シャーロット姫の方にも、こちらの事情は伝えておく。勇者を名乗る莉亜のこと、そして本物の勇者スィリアはエンジェル族と同じ、義体を持つ造られた存在であること。
ともに、女神の望みを叶えようとしている相手だ。
シャーロット姫からすれば、敵対しているということで間違いない。
「リアさまとは別に、本物の勇者がいるということか……」
「そういうこと。……ってことで、こっちは心強い味方ができたとこだ。バアルの方はどうだったんだ?」
「私は城内の位置関係を大体把握して、大きな魔力の存在する場所を三つ感知してきた。ベヒィマとジーズの魔力については、多分間違いない」
「三つ?」
オレが首を傾げたのは、強い魔力の持ち主が今この城の中に四人いるはずだから。
囚われてるベヒィマと、勇者の側についたジーズの魔族二人。残りは莉亜と勇者スィリア。

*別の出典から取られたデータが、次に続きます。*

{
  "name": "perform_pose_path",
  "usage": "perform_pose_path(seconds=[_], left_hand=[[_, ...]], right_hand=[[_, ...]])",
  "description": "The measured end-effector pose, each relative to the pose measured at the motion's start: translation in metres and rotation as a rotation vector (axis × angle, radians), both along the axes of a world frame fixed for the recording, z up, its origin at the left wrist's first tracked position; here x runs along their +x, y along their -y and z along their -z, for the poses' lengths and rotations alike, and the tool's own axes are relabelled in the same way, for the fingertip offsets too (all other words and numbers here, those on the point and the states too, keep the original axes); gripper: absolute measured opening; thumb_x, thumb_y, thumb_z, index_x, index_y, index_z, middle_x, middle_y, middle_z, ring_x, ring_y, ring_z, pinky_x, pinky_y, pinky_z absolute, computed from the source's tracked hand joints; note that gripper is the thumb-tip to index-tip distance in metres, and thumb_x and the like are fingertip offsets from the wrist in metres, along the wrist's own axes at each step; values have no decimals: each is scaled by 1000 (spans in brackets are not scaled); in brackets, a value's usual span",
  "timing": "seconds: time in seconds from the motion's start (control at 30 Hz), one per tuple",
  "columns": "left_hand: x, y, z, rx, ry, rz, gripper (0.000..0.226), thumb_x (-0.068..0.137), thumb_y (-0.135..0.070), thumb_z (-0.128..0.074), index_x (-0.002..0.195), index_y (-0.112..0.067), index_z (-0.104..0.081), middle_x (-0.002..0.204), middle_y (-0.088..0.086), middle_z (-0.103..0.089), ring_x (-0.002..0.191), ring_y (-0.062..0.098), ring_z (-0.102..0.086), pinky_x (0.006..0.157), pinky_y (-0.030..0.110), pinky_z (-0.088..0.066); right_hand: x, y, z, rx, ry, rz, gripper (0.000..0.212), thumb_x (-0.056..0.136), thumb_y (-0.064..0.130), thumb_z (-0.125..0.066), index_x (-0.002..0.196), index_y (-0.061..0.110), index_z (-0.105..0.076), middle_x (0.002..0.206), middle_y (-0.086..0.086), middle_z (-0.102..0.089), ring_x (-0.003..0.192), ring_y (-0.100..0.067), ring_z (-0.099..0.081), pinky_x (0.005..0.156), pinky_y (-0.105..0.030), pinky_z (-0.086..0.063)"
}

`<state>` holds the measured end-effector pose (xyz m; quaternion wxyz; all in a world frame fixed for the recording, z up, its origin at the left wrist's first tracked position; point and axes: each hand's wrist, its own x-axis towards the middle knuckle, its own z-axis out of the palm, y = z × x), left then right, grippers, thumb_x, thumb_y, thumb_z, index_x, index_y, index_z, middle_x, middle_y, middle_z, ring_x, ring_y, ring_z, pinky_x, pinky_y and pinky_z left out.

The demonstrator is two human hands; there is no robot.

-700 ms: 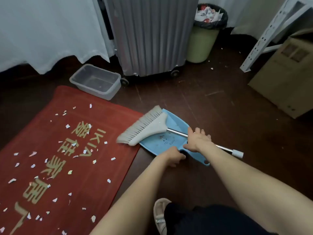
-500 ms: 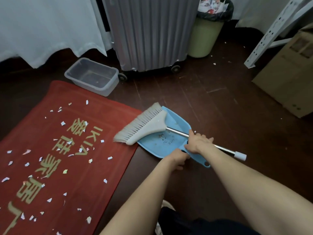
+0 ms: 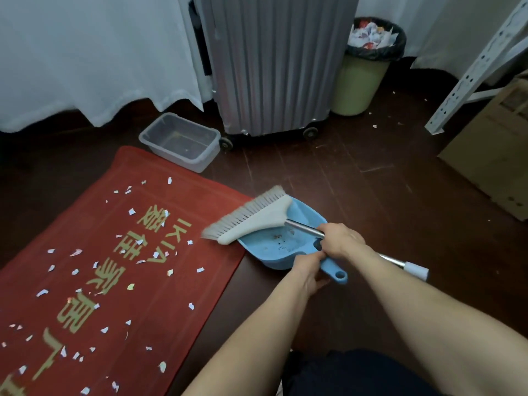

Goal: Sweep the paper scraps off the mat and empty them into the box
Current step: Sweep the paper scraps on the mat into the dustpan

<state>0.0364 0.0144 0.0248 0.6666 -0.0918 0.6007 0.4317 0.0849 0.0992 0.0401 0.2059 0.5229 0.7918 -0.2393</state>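
Paper scraps [image 3: 200,270] on mat [image 3: 200,201], brush [image 3: 257,217] pointing there, right grip [image 3: 341,240] clasping it, left grip [image 3: 305,271] clasping dustpan [image 3: 274,248].

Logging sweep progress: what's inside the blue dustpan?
The brush, gripped by the right hand, lies across the dustpan. Only small specks show on its floor. Under the brush head: hidden.

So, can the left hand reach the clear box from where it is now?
Probably not without leaning: the clear box sits at the far end of the mat, well past the left hand, which grips the dustpan. Nothing blocks the way.
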Motion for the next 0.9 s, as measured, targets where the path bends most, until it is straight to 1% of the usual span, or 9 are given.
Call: perform_pose_path(seconds=[0.07, 0.2, 0.3, 0.4, 0.5, 0.6, 0.67, 0.77, 0.9], left_hand=[[-6, 6, -11, 18, 14, -84, 6, 94, -10, -57, 90, -12, -53, 76, 5, -59, 64, 15, -57, 42, 28, -51], [-22, 28, -34, 34, 51, -189, 2, 98, -5, -49, 97, -5, -47, 79, 12, -52, 67, 20, -52, 58, 35, -49], [-45, 49, -47, 55, -25, -180, 10, 101, -7, -42, 110, -3, -44, 80, 13, -50, 67, 20, -53, 45, 32, -54], [-84, 74, -60, 51, -200, -109, 21, 102, -9, -37, 116, 2, -49, 74, 9, -50, 60, 16, -49, 37, 24, -48], [-135, 107, -77, 33, -441, -19, 15, 101, -5, -35, 92, -3, -47, 67, 7, -45, 53, 14, -41, 39, 20, -36], [-187, 151, -98, -27, -633, 88, 11, 101, -7, -39, 91, -5, -45, 65, 8, -47, 47, 12, -42, 31, 13, -32], [-217, 182, -115, -72, -691, 152, 14, 100, -8, -41, 87, -5, -46, 62, 8, -48, 35, 9, -43, 30, 13, -31], [-254, 232, -144, -156, -780, 245, 23, 97, -7, -43, 75, -3, -47, 53, 7, -49, 29, 9, -41, 31, 14, -30], [-295, 295, -170, -212, -801, 281, 13, 97, -9, -44, 89, -4, -53, 60, 5, -52, 38, 10, -45, 35, 17, -35]], right_hand=[[-6, 1, -12, 15, -32, -2, 25, 87, 19, -54, 110, 27, -62, 118, -5, -65, 108, -29, -63, 77, -31, -45], [-25, 5, -41, 72, -108, -26, 38, 89, 13, -45, 119, 30, -62, 122, -5, -64, 111, -29, -62, 86, -37, -50], [-45, 11, -64, 91, -195, -34, 37, 90, 15, -48, 121, 30, -61, 121, -6, -63, 109, -29, -62, 83, -36, -50], [-68, 22, -82, 95, -293, -51, 30, 90, 19, -51, 118, 26, -62, 117, -7, -65, 106, -30, -61, 79, -33, -46], [-94, 37, -93, 92, -357, -81, 34, 94, 18, -50, 127, 20, -59, 121, -11, -63, 112, -32, -59, 80, -33, -45], [-120, 57, -100, 55, -404, -117, 36, 90, 6, -47, 124, 10, -60, 117, -16, -64, 110, -35, -60, 74, -28, -41], [-139, 70, -101, 24, -416, -128, 33, 88, 2, -48, 117, 6, -62, 110, -18, -66, 101, -35, -63, 70, -27, -39], [-169, 96, -98, -130, -506, -66, 26, 89, -5, -46, 110, 1, -59, 84, -16, -60, 61, -26, -55, 50, -30, -43], [-201, 141, -100, -464, -680, 117, 43, 92, -14, -35, 126, 10, -46, 68, -9, -49, 48, -15, -44, 33, -19, -38]])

ヘルガも魔力はある方だが、魔族であるベヒィマたちと比べれば感知しづらいのは間違いないだろう。
だけど、勇者スィリアは千年前に裏切るまでは、魔王とも親交があったはずだ。魔力の大きさから言ってもバアルなら感知できておかしくない。
「……莉亜の居場所が分からないってことか?」
彼女こそ魔王ではないかと想定されていても、本当はやっぱり違うんじゃないか。オレはずっとそう疑ってる。もしそうなら、莉亜の居場所がバアルに分からなくても仕方ないんだけど。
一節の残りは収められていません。